First, I wasn't talking U.S. courts, and secondly, it's more a matter of 3rd and 4th world countries either 'playing ball' by going along with the international companies or not being allowed access to the global markets. Thus it has less to do with law than 'Do you wanna buy cheap shit or not?' Any nation that questions the sales legally can expect to be frozen out of the market, which is likely to cause a revolt among their people who prefer the international market of their local, inefficient markets. (In other words, it's a 'fixed' game with unfair rules.)

Crumbly Writer

@Ernest Bywater

What sort of songs did they play and sing?

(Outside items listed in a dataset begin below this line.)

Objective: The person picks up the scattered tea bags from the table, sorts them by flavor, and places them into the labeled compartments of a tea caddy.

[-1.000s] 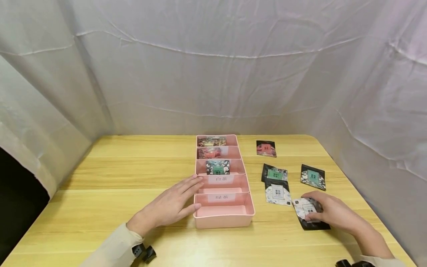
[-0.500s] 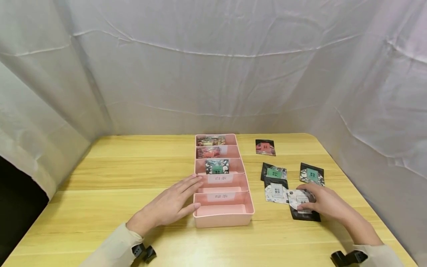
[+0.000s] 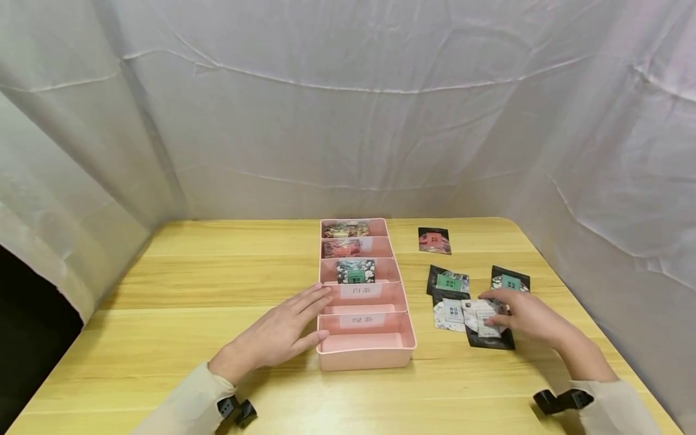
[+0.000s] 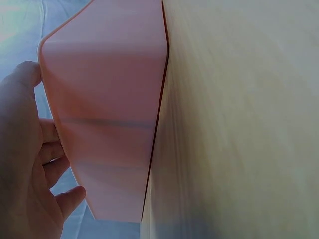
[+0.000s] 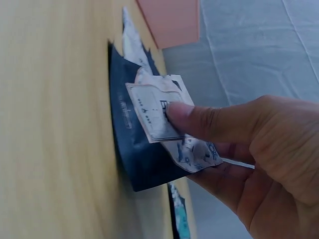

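My left hand [image 3: 277, 335] rests with extended fingers on the left rim of a long pink divided box [image 3: 367, 361]. The left wrist view shows its fingertips touching that rim. My right hand [image 3: 538, 323] pinches a black-and-white tea sachet [image 5: 144, 112], thumb on its pale label and fingers behind. In the right wrist view the sachet bends and its far part lifts off the table. It overlaps the edge of another white sachet [image 3: 452, 312] on its left. A teal-labelled sachet [image 3: 511, 283] lies just beyond my right hand, partly covered by it.
A green-labelled sachet [image 3: 450, 281] lies behind the white one, and a red one [image 3: 434, 240] farther back. The box's three far compartments hold sachets; its two near ones carry paper labels [image 3: 361, 321]. A pale curtain [image 3: 348, 121] encloses the table [image 3: 217, 290].
My right hand has moved left and a little away from me, bringing the sachet over against the white one. The left hand has stayed on the box rim.
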Available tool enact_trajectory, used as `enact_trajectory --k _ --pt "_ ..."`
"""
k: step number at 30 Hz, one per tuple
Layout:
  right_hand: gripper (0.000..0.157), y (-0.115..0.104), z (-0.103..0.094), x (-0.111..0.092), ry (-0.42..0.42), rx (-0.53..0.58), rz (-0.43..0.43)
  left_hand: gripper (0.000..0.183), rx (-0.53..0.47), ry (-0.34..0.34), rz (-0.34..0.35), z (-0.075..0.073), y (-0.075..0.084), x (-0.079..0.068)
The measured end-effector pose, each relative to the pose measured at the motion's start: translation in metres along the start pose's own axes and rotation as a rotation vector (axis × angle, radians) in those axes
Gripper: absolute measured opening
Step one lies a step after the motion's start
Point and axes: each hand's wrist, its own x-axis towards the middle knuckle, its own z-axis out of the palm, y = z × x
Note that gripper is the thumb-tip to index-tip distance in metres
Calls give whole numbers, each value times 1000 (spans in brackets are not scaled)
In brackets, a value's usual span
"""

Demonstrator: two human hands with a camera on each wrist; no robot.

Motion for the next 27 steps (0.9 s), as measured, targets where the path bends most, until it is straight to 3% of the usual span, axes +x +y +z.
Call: enact_trajectory --k 17,27 --pt "39 -14 -8 17 74 -6 -59 67 18 5 14 -1 1 0" --pt "30 -32 -15 32 167 26 -96 68 13 -12 0 -1 1 0"
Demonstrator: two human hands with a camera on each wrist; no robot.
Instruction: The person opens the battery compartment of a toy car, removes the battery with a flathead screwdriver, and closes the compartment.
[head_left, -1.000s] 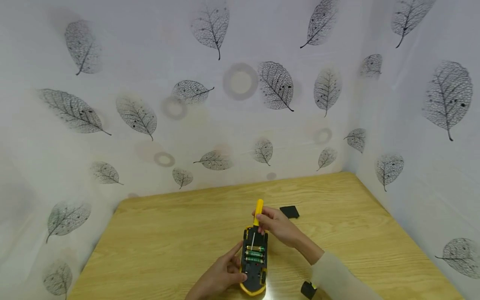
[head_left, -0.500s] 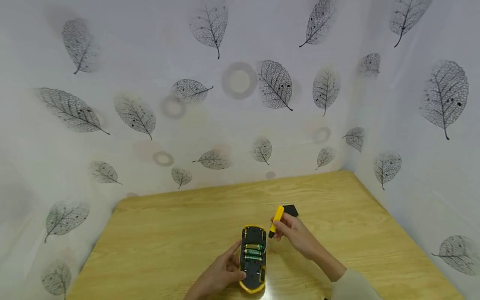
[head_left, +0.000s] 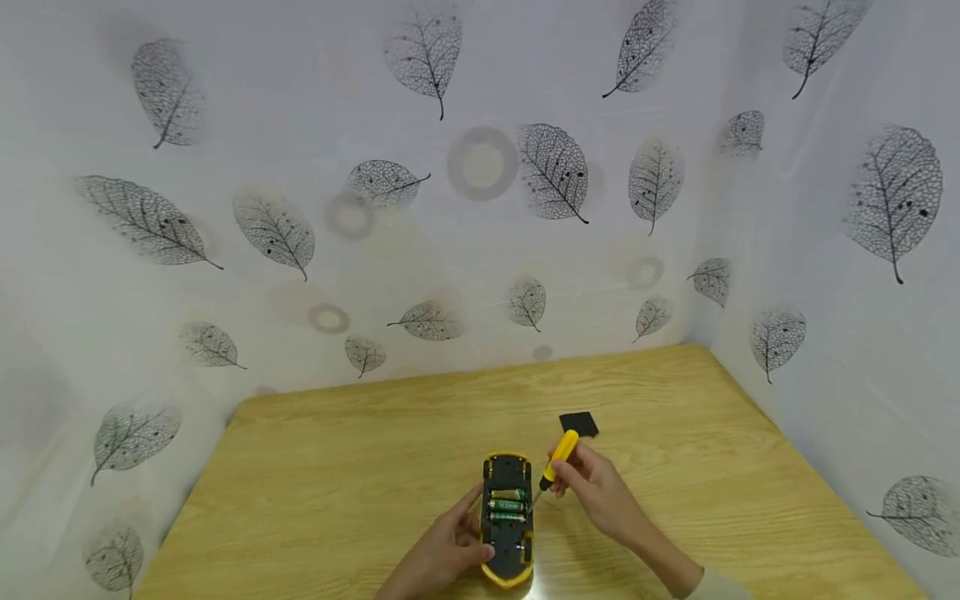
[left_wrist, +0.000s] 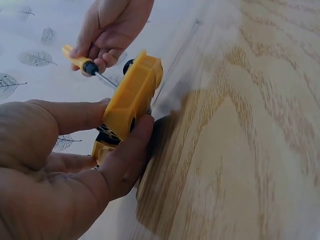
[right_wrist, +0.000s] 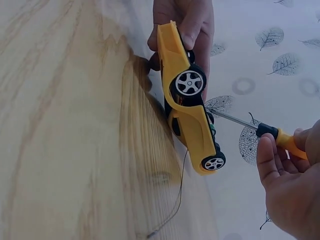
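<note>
My left hand [head_left: 442,546] grips a yellow toy car [head_left: 510,560] along its left side, its black underside facing up. Several green-and-gold batteries [head_left: 507,506] lie side by side in the open compartment. A yellow-and-black screwdriver [head_left: 562,457] is held by the handle in my right hand [head_left: 606,493]. Its metal shaft [right_wrist: 235,120] slants down to the right edge of the battery compartment; exactly what the tip touches is hidden. The right wrist view shows the car's silver-spoked wheels [right_wrist: 190,82] from the side. Below the car in that view runs a thin wire [right_wrist: 181,200].
A flat black piece [head_left: 579,424] lies on the wooden table [head_left: 337,467], just beyond my right hand. White cloth with a leaf print [head_left: 480,250] hangs behind the table and at both sides.
My right hand has moved the screwdriver from above the batteries to the car's right side, turning its handle to lean right. My left hand and the car stay nearly still.
</note>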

I don't know what they sing, but boy, oh, boy, do they ever play!

@philhebe

From reading this topic it appears there isn't a chance in hell in getting it published.

That's why God invented self-publishing (because he got tired of reading what he's told everyone over the years and wanted some better reading material).

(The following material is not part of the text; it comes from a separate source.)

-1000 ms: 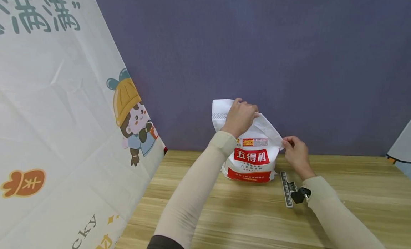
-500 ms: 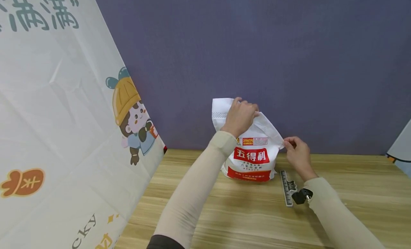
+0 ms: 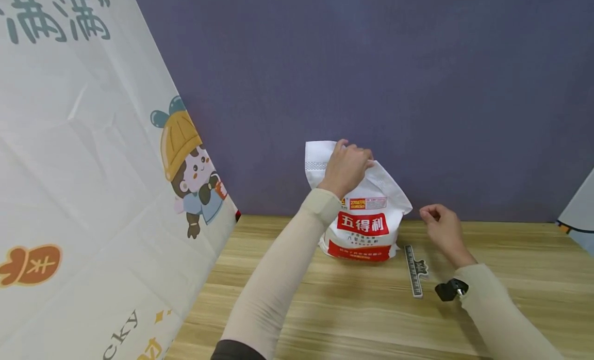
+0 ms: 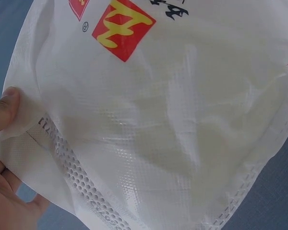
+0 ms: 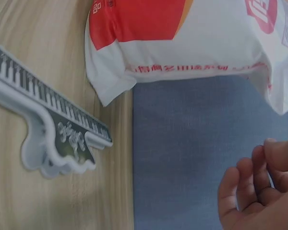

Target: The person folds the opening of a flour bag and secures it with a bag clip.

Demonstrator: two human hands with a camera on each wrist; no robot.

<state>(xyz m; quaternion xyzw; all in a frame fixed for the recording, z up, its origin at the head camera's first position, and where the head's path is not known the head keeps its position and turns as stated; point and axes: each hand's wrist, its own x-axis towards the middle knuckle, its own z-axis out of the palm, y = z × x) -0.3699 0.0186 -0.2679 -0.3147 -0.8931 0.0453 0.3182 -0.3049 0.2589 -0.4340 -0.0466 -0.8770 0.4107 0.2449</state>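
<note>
A white flour bag (image 3: pixel 387 195) with red printed panels stands on the wooden table against the back wall. My left hand (image 3: pixel 347 169) grips its folded-over top; in the left wrist view, the thumb and fingers of that hand (image 4: pixel 12 201) pinch the perforated band near the bag's edge. To the right of the bag, my right hand (image 3: pixel 444 231) hovers apart from it, fingers loosely curled around nothing. Below it lies a bag clip (image 3: pixel 414 272) with a piano-key pattern, also large in the right wrist view. Part of the bag's top is hidden behind my left hand.
The purple-blue wall (image 3: pixel 394 81) rises directly behind the bag. A white printed sheet (image 3: pixel 93 169) slopes along the left side of the wooden table (image 3: pixel 352 308). A pale panel (image 3: pixel 580 210) stands at the right edge.
My right hand has let go of the bag's right corner and moved away to the right and slightly down. The left hand keeps its grip on the top. The clip has not moved.
</note>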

Hell, back in the early 50's my father got a Masters in Church History and published a scathing paper about the Methodist Church, but got disillusioned when no publisher would even consider it. As a result, he lost the desire to ever write or publish anything ever again, but he remained a dedicated writer (letters, notes, sermons, etc.) for his entire life.

Replies:   Ernest Bywater
Ernest Bywater

@Switch Blayde

The person I'm referring to was barred from using the Internet as part of the settlement.


And thus wasn't able to do anything about his website - what they ended up getting him on was the fact he had a link to another site that had child porn images on it.

Ernest Bywater

@Dominions Son

Karen Fletcher, the woman behind Red Rose was sentenced to home confinement on a plea deal.

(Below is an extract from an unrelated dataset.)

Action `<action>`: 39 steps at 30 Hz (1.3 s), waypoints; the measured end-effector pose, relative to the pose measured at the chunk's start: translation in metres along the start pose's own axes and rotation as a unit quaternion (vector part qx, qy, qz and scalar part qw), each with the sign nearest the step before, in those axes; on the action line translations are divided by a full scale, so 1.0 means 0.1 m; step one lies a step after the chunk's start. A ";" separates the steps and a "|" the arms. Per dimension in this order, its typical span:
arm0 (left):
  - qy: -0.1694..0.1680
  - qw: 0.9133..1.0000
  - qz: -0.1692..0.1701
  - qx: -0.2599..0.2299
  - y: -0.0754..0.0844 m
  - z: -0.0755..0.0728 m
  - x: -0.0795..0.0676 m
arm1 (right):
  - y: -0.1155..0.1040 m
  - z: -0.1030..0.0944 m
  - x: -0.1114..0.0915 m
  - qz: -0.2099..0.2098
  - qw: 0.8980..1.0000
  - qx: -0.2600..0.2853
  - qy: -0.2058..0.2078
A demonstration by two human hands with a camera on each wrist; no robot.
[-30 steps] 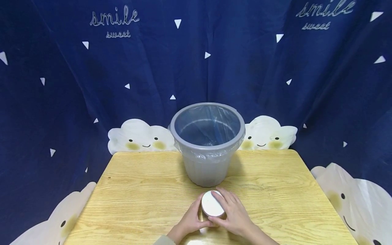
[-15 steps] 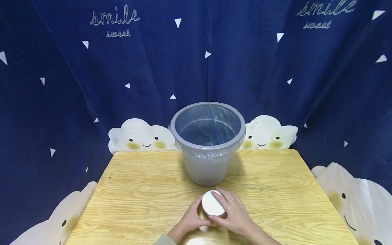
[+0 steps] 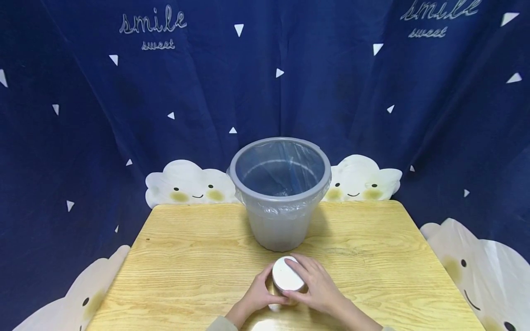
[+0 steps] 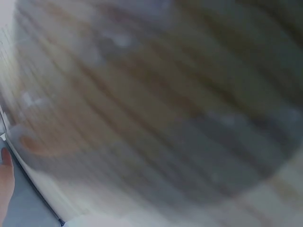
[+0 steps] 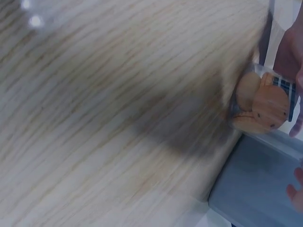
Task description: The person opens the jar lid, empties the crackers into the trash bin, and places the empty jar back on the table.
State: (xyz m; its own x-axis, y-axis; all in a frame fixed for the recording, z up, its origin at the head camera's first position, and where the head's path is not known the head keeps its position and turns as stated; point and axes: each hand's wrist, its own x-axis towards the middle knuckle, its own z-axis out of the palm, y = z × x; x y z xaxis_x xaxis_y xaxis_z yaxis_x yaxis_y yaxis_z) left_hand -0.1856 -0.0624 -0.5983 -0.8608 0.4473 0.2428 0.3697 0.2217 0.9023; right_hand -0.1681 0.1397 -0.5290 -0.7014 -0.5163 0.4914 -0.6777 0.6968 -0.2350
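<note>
Between both hands is a clear jar of round orange-brown cookies (image 5: 270,106), capped with a round white lid (image 3: 285,275). My left hand (image 3: 260,293) grips the jar's body from the left, thumb on the near side. From the right, my right hand (image 3: 316,286) holds the lid, its fingers over the far edge and the thumb at the near edge. The head view hides most of the jar's body behind the hands. Whether its base touches the table I cannot tell. Only a sliver of a hand (image 4: 5,184) shows in the left wrist view.
Just beyond the hands, a grey bin (image 3: 279,225) lined with a clear plastic bag stands on the wooden table (image 3: 186,257). A dark blue curtain (image 3: 198,92) with white triangles and smiling clouds hangs behind the table and along both sides.
</note>
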 end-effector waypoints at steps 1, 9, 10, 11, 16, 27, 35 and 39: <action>-0.002 1.000 0.004 -0.003 0.00 0.00 0.00 | 0.01 -0.01 0.01 -0.003 1.000 0.005 -0.002; -0.009 1.000 0.018 -0.014 0.00 -0.01 0.00 | 0.07 -0.05 0.03 -0.002 0.999 0.033 -0.041; -0.010 1.000 0.018 -0.015 0.00 -0.01 0.00 | 0.07 -0.06 0.03 -0.002 0.998 0.036 -0.046; -0.011 1.000 0.019 -0.017 0.00 -0.01 0.00 | 0.08 -0.07 0.04 -0.003 0.998 0.038 -0.050; -0.015 0.999 0.022 -0.021 0.01 -0.01 0.01 | 0.13 -0.10 0.06 -0.014 0.997 0.043 -0.067; -0.027 0.999 0.026 -0.034 -0.01 -0.01 0.01 | 0.21 -0.16 0.13 -0.067 0.992 0.056 -0.092; -0.029 0.999 0.016 -0.023 0.00 -0.01 0.00 | 0.26 -0.19 0.19 -0.091 0.987 0.076 -0.109; -0.030 0.999 0.014 -0.018 0.01 -0.02 0.01 | 0.27 -0.21 0.21 -0.097 0.984 0.088 -0.118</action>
State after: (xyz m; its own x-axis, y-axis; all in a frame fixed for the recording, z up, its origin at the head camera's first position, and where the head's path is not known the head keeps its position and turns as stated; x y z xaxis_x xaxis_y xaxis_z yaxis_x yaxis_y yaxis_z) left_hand -0.1864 -0.0635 -0.5967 -0.8271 0.5049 0.2469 0.3799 0.1785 0.9077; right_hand -0.1965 0.1578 -0.5075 -0.5731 -0.7464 0.3384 -0.8170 0.4880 -0.3071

She was too ill to continue fighting it, so she cut a deal. All her porn was a way of releasing her anger at being treated that way as a child, more of a fictionalised versions of her early life, than anything else.

Ernest Bywater

@Crumbly Writer

That's why God invented self-publishing


God got really fed up with how his messages were so badly distorted by church leaders to increase their personal power.

Replies:   Crumbly Writer
Crumbly Writer
Updated:

@Ernest Bywater


God got really fed up with how his messages were so badly distorted by church leaders to increase their personal power.


Not that would be a fun story to write: God, fed up with not being listened to, starts self-publishing (since there isn't a religious publisher who'll consider his works) fictional stories containing sex (after all, God must like sex since he based the entire world around it, right?), only to have the Christians of the world harass him with hate mail, not for his depictions of religion, but for his kinky, erotic sex scenes!

Replies:   Ernest Bywater
Ernest Bywater
Updated:

@Crumbly Writer


Not that would be a fun story to write:


Well, keep watching, it's a part of a work in progress, except I have God getting fed up and helping someone to work for him fixing it up. Not sure when I'll get it finished.

Edit to add: he also tasks the guy with doing the usual "Go forth and multiply" to clean up the gene pool.